Ear Infection | Diagnosis & Treatment

How are ear infections diagnosed?

Your child’s doctor will take a medical history and examine the outer ear and eardrum using an otoscope. This is a lighted instrument that allows the physician to see inside the ear. An eardrum that looks bulging and red is likely infected.

The doctor may also use a pneumatic otoscope, which blows a puff of air into the ear canal to test eardrum movement. If the eardrum doesn’t move easily back and forth, it could be a sign of fluid or negative pressure in the middle ear space.  

If the diagnosis is still not clear, your doctor may use a test called tympanometry. This test uses air pressure and sound tones to measure the flexibility of eardrum at various pressures.

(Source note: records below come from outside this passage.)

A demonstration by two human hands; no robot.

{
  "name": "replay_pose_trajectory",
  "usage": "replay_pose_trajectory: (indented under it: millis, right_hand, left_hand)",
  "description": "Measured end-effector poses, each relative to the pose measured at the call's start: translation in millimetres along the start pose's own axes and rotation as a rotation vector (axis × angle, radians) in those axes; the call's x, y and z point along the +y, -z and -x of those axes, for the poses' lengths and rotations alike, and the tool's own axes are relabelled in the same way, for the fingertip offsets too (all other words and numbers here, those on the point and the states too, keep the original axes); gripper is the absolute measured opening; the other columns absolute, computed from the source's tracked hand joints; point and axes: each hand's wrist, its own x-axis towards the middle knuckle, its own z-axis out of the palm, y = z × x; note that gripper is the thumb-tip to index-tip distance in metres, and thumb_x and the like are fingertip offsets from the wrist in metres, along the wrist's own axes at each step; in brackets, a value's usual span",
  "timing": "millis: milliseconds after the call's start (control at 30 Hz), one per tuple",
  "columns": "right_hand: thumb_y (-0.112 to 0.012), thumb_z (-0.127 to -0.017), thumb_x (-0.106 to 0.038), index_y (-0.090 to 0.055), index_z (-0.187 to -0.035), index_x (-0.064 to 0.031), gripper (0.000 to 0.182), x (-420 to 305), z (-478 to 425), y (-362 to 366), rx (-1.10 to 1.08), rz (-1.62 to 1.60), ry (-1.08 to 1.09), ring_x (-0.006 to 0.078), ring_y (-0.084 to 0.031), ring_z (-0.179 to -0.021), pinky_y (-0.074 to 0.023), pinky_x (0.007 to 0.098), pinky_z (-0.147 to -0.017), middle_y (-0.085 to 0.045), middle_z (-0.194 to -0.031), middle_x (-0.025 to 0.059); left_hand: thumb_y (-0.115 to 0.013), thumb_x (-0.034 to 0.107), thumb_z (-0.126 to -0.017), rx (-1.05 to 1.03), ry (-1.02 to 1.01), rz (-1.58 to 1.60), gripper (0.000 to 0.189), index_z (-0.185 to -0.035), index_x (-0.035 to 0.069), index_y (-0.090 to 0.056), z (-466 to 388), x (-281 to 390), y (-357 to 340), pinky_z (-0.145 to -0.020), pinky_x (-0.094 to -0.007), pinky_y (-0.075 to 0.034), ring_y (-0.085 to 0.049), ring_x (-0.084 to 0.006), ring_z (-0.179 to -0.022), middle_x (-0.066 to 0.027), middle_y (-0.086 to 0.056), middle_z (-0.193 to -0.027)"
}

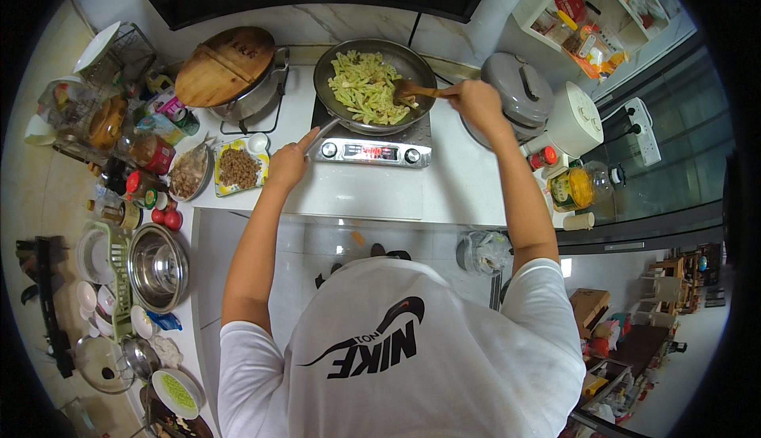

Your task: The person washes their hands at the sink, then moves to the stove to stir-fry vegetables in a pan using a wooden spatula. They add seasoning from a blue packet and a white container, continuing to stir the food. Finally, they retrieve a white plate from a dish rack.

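Note:
A frying pan (418, 60) stands on an induction cooker (371, 152) with a lit display and holds chopped pale green vegetable pieces (359, 84). My left hand (290, 161) grips the metal handle (326, 132) at the pan's lower left. My right hand (475, 104) is closed around a wooden spatula (425, 91), whose blade sits among the pieces on the pan's right side. Left of my left hand lies a patterned plate (223, 190) of browned minced food (238, 168) with a small white dish (257, 143) at its corner.
A pot (252, 102) with a wooden lid (226, 66) stands left of the pan, and a grey lidded appliance (517, 90) stands right. Jars, steel bowls (157, 267) and a green rack (122, 277) crowd the left counter. An oil bottle (571, 189) is at right; a bin (484, 252) stands below.

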Motion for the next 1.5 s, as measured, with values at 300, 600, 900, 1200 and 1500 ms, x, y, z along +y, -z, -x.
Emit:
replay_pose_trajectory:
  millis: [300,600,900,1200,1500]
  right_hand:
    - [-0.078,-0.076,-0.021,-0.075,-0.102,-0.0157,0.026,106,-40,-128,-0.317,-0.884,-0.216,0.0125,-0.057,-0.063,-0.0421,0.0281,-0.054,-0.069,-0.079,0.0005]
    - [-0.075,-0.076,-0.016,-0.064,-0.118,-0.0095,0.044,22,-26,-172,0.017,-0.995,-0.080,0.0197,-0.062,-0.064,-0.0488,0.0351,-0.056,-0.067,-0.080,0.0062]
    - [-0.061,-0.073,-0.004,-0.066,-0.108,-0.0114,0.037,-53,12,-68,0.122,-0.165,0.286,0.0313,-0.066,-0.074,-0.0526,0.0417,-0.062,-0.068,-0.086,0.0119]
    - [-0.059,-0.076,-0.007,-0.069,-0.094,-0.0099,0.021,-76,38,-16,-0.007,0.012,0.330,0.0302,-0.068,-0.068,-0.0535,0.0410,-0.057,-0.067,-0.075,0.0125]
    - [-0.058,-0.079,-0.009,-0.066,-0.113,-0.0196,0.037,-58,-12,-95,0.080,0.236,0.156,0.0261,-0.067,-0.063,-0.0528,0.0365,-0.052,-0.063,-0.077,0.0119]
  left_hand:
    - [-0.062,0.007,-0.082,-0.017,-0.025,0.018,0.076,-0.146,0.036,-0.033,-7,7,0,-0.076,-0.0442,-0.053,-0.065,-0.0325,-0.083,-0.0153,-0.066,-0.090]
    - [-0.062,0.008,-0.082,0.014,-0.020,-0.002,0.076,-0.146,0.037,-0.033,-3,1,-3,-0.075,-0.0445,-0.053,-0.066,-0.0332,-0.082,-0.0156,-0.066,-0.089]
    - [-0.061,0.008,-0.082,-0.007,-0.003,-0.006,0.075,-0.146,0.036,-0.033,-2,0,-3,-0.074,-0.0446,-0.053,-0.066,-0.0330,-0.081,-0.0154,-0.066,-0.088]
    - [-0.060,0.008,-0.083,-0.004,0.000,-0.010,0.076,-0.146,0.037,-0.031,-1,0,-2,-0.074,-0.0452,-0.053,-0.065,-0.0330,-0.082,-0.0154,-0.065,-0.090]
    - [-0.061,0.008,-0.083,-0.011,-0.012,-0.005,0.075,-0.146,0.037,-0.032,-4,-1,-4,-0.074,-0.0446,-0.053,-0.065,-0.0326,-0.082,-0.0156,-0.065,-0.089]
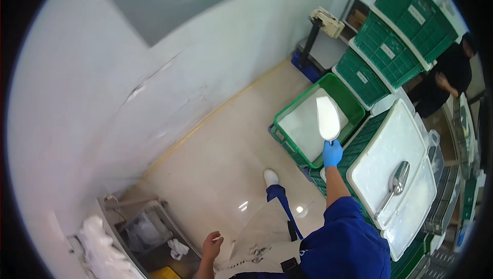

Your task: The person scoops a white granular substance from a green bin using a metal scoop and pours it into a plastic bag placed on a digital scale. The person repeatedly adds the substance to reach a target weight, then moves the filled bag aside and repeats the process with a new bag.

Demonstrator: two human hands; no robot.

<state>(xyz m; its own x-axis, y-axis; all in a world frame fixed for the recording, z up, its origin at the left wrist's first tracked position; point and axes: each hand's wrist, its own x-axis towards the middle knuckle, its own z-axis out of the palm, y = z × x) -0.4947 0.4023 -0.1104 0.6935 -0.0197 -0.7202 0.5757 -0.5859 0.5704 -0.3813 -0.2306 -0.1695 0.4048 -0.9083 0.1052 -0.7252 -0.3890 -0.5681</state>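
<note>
My right hand (pixel 332 154), in a blue glove, grips the handle of a scoop (pixel 329 138) heaped with white powder (pixel 327 119). The scoop is held above an uncovered green plastic crate (pixel 342 88), which contains more white powder (pixel 298 130). How far the scoop is above that powder is unclear. My left hand (pixel 212 246) is bare and hangs low beside my apron, fingers curled. A tiny pale spot shows at its fingertips; I cannot tell whether it is something held. To the right, a metal scoop (pixel 399 178) lies on a white crate lid (pixel 385 155).
Lidded green crates (pixel 387 49) are stacked beyond the uncovered one. A platform scale (pixel 327 22) stands near the wall (pixel 215 59). At lower left is a metal cart (pixel 177 232) with plastic bags. Another person (pixel 448 74) stands at far right.
</note>
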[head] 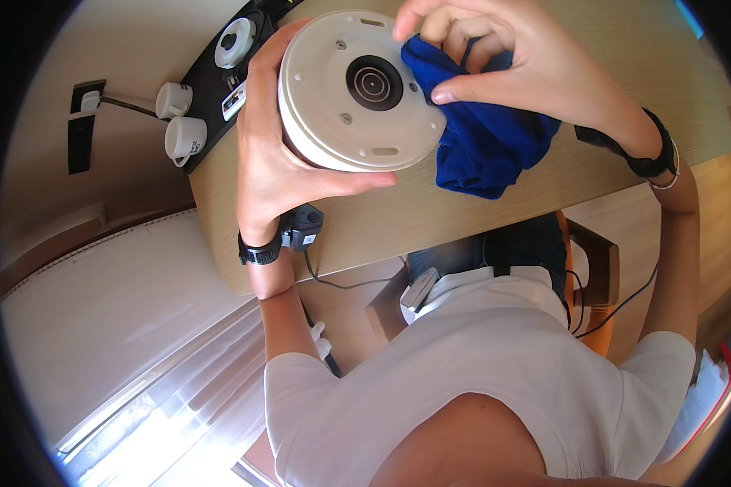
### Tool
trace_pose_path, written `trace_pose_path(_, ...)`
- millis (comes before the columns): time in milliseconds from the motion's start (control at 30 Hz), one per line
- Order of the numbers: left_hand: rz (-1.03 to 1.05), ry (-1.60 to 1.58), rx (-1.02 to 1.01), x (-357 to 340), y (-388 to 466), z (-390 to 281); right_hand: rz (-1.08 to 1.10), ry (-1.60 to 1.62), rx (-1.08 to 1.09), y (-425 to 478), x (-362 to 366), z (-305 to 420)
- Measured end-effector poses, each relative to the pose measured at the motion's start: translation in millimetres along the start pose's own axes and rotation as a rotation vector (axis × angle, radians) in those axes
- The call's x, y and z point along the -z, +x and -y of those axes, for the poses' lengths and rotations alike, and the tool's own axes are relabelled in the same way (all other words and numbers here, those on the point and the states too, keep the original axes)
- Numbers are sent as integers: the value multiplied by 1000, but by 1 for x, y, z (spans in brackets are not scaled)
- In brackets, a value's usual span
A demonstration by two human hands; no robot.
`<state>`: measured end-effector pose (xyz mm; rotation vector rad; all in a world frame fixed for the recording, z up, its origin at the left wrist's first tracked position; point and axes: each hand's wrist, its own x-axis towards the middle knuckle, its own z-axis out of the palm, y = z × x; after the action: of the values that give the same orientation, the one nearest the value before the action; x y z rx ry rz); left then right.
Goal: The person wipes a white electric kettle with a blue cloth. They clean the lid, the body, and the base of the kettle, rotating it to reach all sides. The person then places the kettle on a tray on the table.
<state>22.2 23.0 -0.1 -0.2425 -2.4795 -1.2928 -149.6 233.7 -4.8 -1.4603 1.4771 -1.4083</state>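
My left hand (268, 134) grips a round white appliance (323, 79), which looks like an electric kettle turned bottom up. Its flat underside faces the camera, with a black ringed socket in the middle, several screws and two slots. The thumb lies along the lower rim and the fingers wrap the far side. At the right edge of that underside, my right hand (493, 61) pinches a dark blue cloth (487, 146) between thumb and fingers. The cloth touches the rim and hangs down over the wooden table (365, 237). Both wrists wear black straps.
Two white mugs (186, 140) stand by a black tray (210, 115) at the left. On the tray are a round white base with a black centre (236, 42) and a small white item. A plug sits in the wall socket (89, 100). Cables run below the table edge.
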Motion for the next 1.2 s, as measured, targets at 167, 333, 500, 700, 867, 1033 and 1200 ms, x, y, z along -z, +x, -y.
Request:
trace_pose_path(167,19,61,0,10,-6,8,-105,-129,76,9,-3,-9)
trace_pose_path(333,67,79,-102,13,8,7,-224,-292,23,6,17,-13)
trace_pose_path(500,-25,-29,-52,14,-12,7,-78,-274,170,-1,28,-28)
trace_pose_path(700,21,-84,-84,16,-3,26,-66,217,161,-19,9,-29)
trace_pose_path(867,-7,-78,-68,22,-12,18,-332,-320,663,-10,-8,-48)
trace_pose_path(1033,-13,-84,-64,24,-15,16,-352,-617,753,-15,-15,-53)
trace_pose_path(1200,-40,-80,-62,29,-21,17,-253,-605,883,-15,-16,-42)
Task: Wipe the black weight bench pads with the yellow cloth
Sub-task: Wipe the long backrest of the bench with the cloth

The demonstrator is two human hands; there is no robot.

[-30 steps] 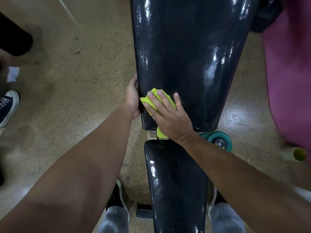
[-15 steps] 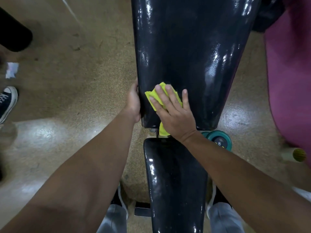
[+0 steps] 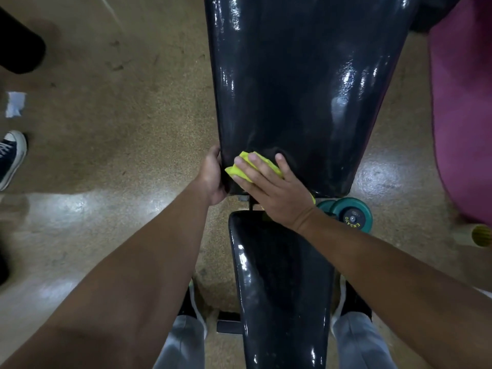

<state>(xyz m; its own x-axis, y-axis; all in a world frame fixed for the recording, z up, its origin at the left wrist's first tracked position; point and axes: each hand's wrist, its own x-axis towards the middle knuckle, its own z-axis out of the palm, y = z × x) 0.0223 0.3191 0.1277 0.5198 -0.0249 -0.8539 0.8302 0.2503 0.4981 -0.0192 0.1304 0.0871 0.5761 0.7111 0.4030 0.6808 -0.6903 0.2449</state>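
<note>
Head view: crumpled yellow cloth (image 3: pixel 250 167) sits on the near left corner of the glossy black tapered back pad (image 3: pixel 300 91), pinned flat under your right hand (image 3: pixel 274 190). Your fingers (image 3: pixel 257 166) are spread and pressing down, not curled round the cloth; a bit of yellow pokes out by your wrist too. Your left hand (image 3: pixel 211 177) is clamped on the left edge of that same pad, thumb side up, fingers hidden underneath. Narrow glossy black seat pad (image 3: pixel 282 288) lies just below, small gap between the two pads, your right wrist crossing over it. Your grey trouser legs straddle the seat. Speckled tan floor (image 3: pixel 119 129) all around. Green round weight plate (image 3: pixel 351 214) on the floor right of the gap. Dark sneaker with white toe (image 3: pixel 12 155) at far left. Magenta mat (image 3: pixel 463 115) at right edge.
</note>
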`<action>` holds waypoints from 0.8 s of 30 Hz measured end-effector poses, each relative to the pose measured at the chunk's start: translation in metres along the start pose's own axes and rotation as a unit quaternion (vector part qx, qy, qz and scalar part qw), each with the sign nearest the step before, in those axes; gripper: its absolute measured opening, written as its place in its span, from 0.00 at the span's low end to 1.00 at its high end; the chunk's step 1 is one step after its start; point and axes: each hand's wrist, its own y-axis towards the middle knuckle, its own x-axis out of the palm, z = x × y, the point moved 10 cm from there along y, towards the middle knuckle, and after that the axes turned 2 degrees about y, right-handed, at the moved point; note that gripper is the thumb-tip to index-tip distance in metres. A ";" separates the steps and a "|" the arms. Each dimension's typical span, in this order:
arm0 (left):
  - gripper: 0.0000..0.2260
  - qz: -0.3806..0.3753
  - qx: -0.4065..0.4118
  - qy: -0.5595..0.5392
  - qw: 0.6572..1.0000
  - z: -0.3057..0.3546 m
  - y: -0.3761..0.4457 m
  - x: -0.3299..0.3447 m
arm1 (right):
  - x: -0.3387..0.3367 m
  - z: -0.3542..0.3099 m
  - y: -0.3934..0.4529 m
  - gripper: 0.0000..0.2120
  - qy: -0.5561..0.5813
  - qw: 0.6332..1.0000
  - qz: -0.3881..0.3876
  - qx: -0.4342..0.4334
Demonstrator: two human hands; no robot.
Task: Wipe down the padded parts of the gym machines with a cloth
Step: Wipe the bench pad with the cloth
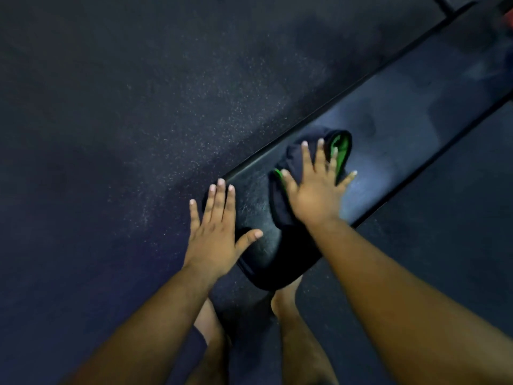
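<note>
I see a long black pad (383, 126) running diagonally from the near centre up to the far right, above a dark speckled floor (125, 107). My right hand (316, 187) lies flat on a dark cloth (294, 162) with green edging, fingers spread and straight, pressing it onto the pad's near half. The cloth is bunched, partly under the palm and partly sticking out past the fingertips. My left hand (216, 232) rests open on the pad's near left edge, fingers straight, thumb out across the surface. Bare legs (291, 329) show below the pad's near end.
</note>
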 end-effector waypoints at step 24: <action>0.47 0.006 0.084 0.119 0.989 0.067 0.016 0.014 | -0.027 0.129 0.025 0.32 -0.085 0.995 0.012 -0.047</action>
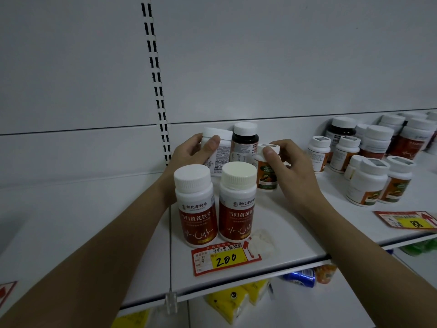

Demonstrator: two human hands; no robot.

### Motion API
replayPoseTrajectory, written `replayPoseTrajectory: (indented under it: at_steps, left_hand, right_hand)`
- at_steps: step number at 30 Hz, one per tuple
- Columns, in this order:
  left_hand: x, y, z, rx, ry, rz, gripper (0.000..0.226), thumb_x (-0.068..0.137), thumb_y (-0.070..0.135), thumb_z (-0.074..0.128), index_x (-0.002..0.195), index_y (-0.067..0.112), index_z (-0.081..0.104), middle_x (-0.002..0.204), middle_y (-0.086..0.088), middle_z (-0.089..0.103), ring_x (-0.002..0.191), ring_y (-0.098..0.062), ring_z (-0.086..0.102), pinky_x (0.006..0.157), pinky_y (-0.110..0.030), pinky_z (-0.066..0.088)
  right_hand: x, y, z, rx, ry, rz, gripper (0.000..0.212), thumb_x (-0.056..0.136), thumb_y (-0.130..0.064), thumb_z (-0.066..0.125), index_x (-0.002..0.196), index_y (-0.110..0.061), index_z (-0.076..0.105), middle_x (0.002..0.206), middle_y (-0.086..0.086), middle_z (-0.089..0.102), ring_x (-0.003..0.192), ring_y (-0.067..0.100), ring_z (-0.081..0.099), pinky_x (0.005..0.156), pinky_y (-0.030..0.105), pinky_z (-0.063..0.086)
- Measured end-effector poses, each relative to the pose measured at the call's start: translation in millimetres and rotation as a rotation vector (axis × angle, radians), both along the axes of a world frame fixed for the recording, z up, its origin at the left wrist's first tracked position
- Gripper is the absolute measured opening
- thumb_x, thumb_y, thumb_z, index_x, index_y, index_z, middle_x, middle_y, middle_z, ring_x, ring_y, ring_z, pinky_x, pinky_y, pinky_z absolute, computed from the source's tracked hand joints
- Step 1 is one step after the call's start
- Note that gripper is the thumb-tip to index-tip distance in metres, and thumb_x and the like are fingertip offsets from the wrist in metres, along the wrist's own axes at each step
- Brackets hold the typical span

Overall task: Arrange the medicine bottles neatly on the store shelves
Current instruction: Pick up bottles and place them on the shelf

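Hands' grip on white bottle [218, 152] and orange-label bottle [267, 171], two red-label bottles [216, 209] in front

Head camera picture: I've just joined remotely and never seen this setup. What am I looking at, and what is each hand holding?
There is no machine here: a person works with bare hands, and the single view comes from a camera worn on their head, looking forward and down. The left hand has its grip on a white bottle with small print. The right hand holds a small orange-label bottle by its cap. Between them stands a dark bottle. Nearer the camera stand two red-label bottles on the white shelf, behind a price tag reading 200. More bottles cluster at right.
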State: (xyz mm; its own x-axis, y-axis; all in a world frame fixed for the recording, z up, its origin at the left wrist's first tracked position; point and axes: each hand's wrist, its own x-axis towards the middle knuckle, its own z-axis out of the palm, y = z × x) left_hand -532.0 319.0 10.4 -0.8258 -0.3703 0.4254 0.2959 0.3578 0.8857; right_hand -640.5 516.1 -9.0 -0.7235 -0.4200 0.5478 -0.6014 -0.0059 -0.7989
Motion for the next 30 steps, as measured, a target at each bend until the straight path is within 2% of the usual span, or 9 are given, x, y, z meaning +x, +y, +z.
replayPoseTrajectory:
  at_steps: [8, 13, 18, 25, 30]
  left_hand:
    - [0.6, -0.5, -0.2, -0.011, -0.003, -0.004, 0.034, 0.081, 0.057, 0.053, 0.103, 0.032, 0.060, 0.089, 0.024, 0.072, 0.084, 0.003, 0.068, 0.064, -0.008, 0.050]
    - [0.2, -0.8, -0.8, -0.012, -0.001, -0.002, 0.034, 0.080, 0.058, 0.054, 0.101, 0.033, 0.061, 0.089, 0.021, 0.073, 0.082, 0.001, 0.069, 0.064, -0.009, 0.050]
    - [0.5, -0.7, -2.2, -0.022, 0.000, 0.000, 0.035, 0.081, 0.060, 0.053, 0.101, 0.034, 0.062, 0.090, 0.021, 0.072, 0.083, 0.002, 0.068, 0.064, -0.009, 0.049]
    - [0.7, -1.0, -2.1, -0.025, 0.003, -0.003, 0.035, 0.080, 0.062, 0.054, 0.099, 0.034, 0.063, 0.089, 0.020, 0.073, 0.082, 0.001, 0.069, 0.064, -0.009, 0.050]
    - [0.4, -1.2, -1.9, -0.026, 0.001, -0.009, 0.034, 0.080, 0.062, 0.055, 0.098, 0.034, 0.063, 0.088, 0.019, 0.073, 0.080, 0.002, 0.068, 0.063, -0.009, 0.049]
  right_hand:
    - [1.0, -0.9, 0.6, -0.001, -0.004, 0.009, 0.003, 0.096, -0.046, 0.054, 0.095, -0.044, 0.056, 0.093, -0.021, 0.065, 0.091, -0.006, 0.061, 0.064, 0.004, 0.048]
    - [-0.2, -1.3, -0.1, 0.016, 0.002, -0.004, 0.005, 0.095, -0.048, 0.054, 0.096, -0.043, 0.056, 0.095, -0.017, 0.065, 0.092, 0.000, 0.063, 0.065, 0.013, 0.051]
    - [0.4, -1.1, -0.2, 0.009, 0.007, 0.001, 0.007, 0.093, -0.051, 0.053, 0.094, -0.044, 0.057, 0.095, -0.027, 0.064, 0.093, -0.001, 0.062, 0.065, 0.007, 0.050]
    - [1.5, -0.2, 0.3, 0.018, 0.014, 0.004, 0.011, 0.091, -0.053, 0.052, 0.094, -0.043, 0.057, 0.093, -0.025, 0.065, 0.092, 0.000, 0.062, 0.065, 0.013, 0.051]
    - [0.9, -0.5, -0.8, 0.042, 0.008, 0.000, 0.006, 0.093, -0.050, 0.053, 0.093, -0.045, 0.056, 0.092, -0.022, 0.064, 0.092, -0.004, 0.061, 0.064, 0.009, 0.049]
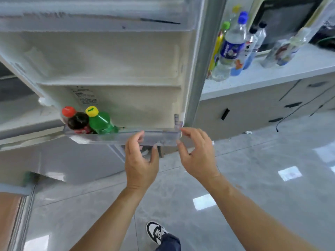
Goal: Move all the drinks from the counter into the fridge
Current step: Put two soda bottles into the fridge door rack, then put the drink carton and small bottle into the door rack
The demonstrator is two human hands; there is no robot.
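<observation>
Clear plastic door bin (116, 137), glossy tiled floor (253, 178), seemingly plastic bottles (233, 46)

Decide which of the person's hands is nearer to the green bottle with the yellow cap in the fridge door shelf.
Left. The left hand is at the shelf's front rail, just right of the green bottle. The right hand is at the shelf's far right corner, farther from it.

A kitchen is indicated. An open fridge door (112, 60) with a bottle shelf (116, 137) is seen beside a white counter (272, 77), on which a microwave (286, 20) and bottles (233, 44) are set. Handled cabinets (253, 109) are fitted below, and a glossy tiled floor (253, 178) is laid.
</observation>
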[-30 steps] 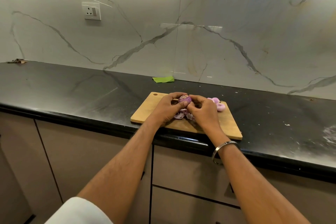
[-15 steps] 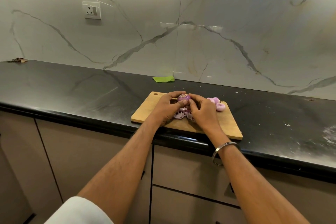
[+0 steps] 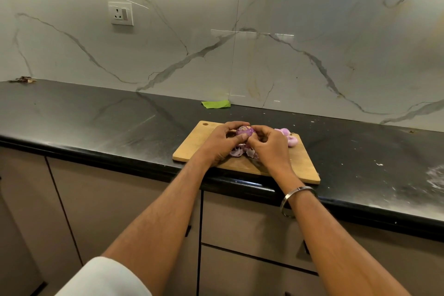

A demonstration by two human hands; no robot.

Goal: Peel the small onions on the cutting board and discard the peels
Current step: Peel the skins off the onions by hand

Negative pressure in the middle ear, or middle ear fluid, decrease the motion of the ear drum, which can be detected by tympanometry.

How are ear infections treated?

Your child’s doctor will likely prescribe antibiotics by mouth to treat the infection and may also give your child pain medicine.

If your child gets ear infections several times a year, your child's doctor may suggest a procedure to place small tubes in the eardrums to help drain the fluid and relieve the pressure from the middle ear.

Your child's doctor may also recommend removing the adenoids (lymph tissue located in the space above the soft roof of the mouth) if they are infected. This helps some children with chronic ear infections.